**Assignment**:
Which lines in the data below contain the word "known"? Copy each of them.

**Saved data entries**:
######

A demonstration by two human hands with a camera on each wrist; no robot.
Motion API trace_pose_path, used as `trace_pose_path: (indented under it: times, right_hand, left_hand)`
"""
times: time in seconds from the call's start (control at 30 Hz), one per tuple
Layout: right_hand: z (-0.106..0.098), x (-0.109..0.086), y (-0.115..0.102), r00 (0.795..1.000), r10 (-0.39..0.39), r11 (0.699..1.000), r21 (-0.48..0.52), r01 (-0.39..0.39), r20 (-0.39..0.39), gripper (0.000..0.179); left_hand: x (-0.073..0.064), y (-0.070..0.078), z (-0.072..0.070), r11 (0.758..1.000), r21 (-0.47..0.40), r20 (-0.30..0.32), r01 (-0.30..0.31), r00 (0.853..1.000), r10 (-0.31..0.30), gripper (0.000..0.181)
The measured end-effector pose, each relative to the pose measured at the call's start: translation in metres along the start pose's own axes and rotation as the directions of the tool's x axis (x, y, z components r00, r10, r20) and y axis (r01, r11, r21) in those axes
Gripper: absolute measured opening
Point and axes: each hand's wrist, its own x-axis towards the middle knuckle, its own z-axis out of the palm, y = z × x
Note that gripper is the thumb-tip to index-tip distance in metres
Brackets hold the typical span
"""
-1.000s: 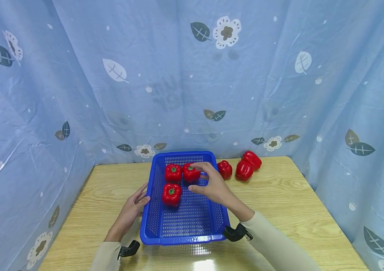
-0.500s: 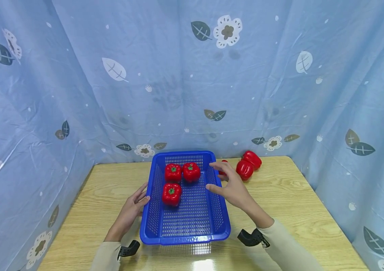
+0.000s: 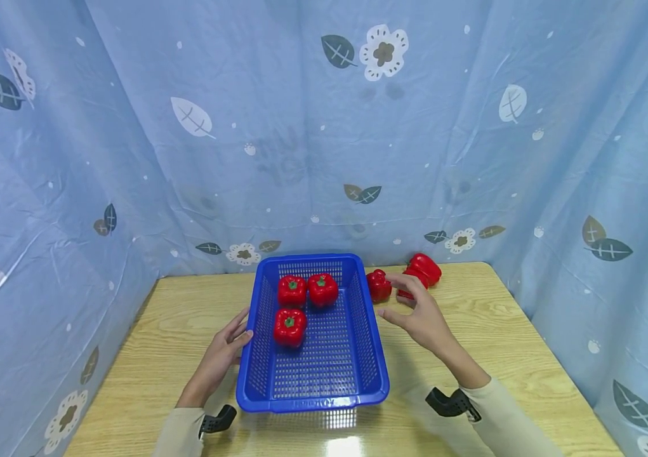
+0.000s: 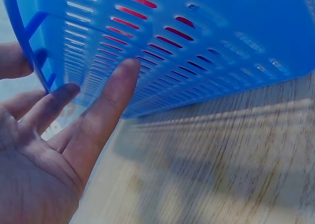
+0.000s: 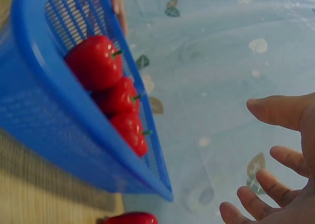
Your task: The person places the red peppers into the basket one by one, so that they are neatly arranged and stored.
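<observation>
A blue perforated plastic basket [image 3: 312,405] stands on the table with three red bell peppers in it: one back left [image 3: 292,291], one back right [image 3: 322,289], one in front [image 3: 289,327]. My left hand [image 3: 218,358] lies along its left side, thumb on the rim, the other fingers fairly straight; in the left wrist view a fingertip [image 4: 130,69] touches the perforated wall. Right of the basket my right hand [image 3: 423,317] hovers with fingers spread, holding nothing. Nearest its fingertips is a bell pepper [image 3: 377,287] on the table. The hand partly hides another bell pepper [image 3: 419,274].
Behind those, one more bell pepper [image 3: 426,266] lies at the back right, touching its neighbour. The wooden table [image 3: 495,355] ends at a blue patterned curtain [image 3: 301,158] that hangs at the back and both sides.
My right hand has moved right, from above the back right bell pepper in the basket to beside the loose ones. That pepper stays in the basket. My left hand stays at the basket's side.
</observation>
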Motion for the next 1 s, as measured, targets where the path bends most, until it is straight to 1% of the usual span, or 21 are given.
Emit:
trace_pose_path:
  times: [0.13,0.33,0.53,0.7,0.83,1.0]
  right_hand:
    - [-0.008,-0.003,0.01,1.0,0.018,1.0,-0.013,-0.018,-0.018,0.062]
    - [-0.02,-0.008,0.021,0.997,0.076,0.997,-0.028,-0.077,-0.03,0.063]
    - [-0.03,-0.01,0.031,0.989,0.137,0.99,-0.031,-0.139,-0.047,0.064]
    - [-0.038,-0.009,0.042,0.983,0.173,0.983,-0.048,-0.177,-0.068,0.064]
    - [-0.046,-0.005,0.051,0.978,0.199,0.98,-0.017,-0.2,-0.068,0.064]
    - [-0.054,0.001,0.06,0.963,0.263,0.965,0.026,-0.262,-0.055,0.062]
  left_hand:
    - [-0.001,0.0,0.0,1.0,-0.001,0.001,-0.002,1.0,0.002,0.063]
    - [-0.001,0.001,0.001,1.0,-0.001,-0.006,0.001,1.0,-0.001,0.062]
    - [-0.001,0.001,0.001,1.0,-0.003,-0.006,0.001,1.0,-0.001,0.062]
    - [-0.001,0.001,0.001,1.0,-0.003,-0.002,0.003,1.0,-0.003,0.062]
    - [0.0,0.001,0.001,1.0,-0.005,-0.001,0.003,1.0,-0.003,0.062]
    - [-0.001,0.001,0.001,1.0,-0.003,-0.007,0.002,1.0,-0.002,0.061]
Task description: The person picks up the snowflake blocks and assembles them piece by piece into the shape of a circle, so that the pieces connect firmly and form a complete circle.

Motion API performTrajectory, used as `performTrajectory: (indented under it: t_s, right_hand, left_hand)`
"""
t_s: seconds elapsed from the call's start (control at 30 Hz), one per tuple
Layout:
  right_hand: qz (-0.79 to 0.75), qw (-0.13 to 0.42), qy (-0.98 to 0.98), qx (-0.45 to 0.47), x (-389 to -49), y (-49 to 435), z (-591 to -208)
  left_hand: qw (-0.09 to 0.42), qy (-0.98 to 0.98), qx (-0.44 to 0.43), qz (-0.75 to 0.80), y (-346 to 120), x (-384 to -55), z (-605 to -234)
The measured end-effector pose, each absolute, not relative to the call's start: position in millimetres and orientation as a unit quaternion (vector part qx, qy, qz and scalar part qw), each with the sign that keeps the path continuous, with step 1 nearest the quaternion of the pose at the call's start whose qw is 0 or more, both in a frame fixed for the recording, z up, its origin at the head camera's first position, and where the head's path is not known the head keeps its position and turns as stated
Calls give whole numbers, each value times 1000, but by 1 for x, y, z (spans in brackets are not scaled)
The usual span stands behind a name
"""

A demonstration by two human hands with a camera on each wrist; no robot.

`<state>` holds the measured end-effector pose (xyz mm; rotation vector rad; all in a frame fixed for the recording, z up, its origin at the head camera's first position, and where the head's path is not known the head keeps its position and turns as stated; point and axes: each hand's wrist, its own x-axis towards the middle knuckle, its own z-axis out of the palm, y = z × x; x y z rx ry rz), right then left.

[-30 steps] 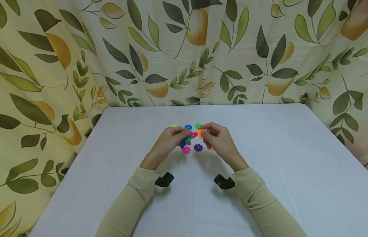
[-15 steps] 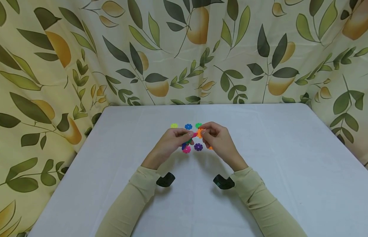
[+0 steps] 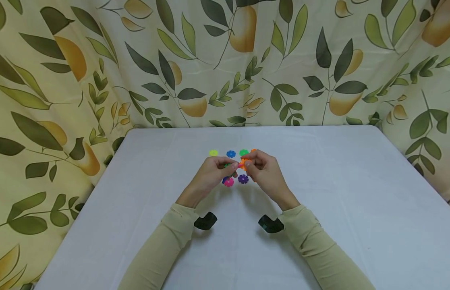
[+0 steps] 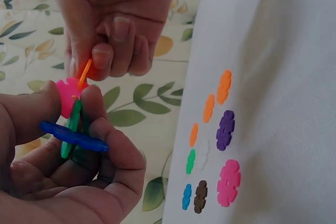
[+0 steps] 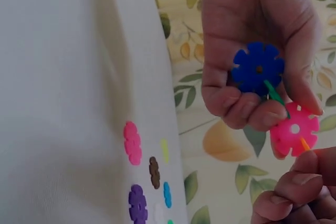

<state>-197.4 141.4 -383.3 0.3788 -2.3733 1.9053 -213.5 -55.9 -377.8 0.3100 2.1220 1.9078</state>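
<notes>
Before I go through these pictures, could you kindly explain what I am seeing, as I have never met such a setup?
There is no machine here, only someone's two bare hands. The wide picture is taken from the head, looking forward and down; the close ones come from each wrist. The left hand holds a cluster: a blue disc, a green disc and a pink disc. The right hand pinches an orange disc at the pink one's edge. On the white table lie more notched discs, including a purple disc and a brown disc.
</notes>
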Motion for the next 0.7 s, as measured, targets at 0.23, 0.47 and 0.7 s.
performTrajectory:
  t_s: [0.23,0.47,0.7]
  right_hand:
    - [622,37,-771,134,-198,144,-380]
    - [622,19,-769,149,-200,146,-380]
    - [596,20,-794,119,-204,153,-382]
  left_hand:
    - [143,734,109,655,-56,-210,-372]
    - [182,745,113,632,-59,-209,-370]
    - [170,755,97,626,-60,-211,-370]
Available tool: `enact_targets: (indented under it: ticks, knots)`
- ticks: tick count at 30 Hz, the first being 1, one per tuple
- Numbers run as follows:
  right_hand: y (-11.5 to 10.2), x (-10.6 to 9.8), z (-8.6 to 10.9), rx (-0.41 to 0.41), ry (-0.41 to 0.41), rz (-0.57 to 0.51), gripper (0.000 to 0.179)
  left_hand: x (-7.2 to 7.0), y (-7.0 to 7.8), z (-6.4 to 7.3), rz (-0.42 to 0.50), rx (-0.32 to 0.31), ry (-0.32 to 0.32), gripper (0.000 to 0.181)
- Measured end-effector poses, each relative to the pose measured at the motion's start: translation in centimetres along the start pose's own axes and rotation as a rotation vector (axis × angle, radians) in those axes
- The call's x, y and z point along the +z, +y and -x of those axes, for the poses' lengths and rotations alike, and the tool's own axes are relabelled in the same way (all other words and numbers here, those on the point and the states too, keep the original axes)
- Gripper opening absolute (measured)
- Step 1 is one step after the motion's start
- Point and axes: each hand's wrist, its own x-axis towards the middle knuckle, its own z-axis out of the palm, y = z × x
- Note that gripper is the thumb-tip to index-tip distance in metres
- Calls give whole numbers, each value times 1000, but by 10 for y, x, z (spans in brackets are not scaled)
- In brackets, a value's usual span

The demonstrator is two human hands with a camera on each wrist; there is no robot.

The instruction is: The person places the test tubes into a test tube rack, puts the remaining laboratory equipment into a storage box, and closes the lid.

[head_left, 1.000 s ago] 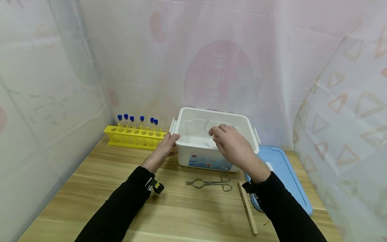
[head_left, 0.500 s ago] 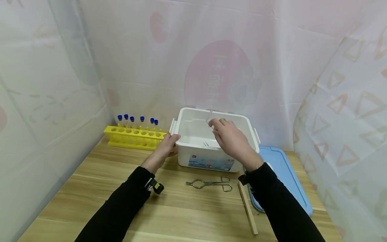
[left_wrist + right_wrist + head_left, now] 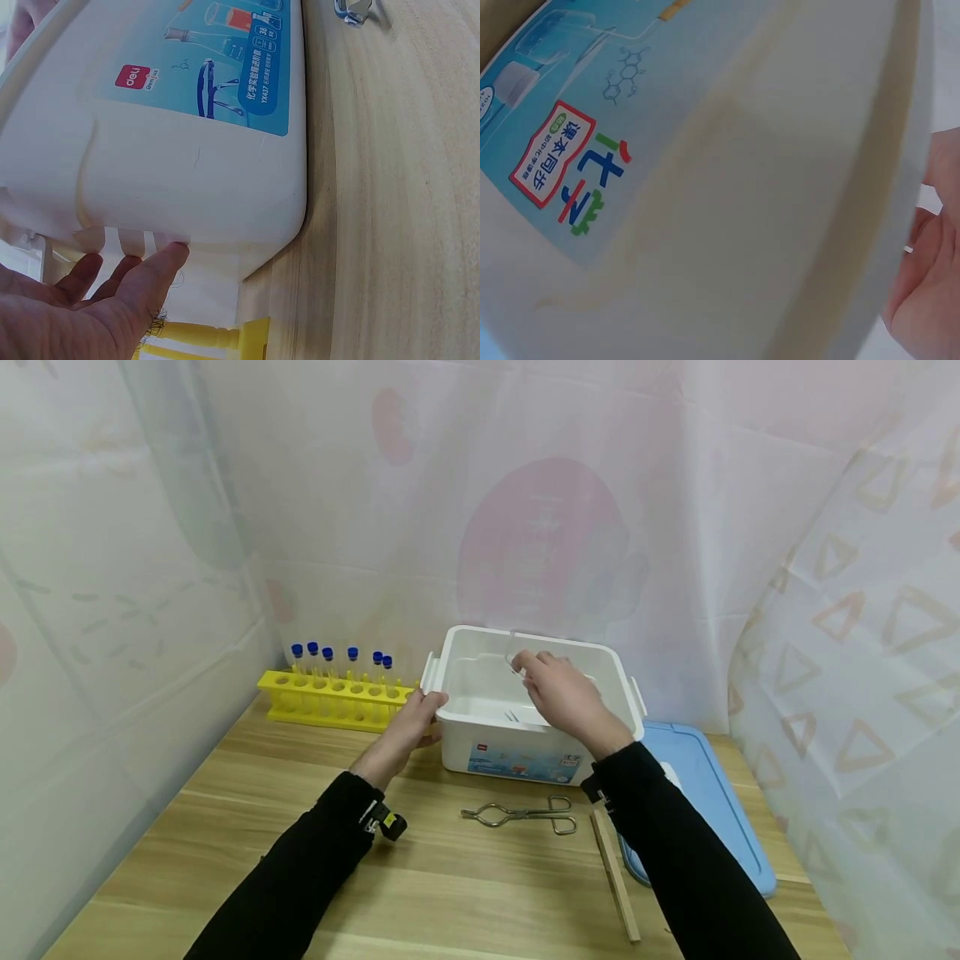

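A white plastic storage box (image 3: 480, 739) with a blue printed label (image 3: 225, 64) stands at the back of the table. My left hand (image 3: 408, 727) holds its left side by the rim, and in the left wrist view its fingertips (image 3: 171, 259) touch the wall. Over the box's opening, my right hand (image 3: 562, 693) pinches a thin, clear bent glass tube (image 3: 508, 652); its lower part is hidden by the hand. In the right wrist view the box wall covers part of the right hand (image 3: 934, 270). Small thin blue-tinted pieces (image 3: 512, 716) lie inside the box.
Metal crucible tongs (image 3: 517, 814) lie in front of the box. A wooden strip (image 3: 617, 881) lies to their right, beside a blue lid (image 3: 712, 802) partly covered by the right sleeve. A yellow rack (image 3: 330, 702) with several blue-capped tubes stands at the left.
My right hand has shifted left over the box, still pinching the glass tube, whose visible end now reaches the back rim. The left hand and the box have stayed in place.
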Motion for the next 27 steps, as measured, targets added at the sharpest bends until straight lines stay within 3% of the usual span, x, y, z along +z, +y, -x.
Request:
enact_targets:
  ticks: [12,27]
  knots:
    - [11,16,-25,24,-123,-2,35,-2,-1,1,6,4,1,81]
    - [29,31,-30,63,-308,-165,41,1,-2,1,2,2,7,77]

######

**Completed task**:
The measured end-effector pose, each absolute, not relative to the call's start: position in millimetres and orientation as a unit quaternion (vector part qx, qy, qz and scalar part qw), each with the sign that keeps the path continuous, with step 1 nearest the quaternion of the pose at the call's start whose qw is 0 or more, both in a frame fixed for the recording, z up, its origin at the head camera's first position, and where the head's path is not known the head keeps its position and turns as stated
`<state>` holds the measured end-effector pose (xyz mm; rotation vector rad; all in a frame fixed for the recording, z up, its origin at the head camera's first position, and where the head's path is not known the head keeps its position and turns as stated; point and axes: each hand's wrist, its own x-axis towards the middle knuckle, its own z-axis out of the palm, y = z × x; x y z rx ry rz), right then left.

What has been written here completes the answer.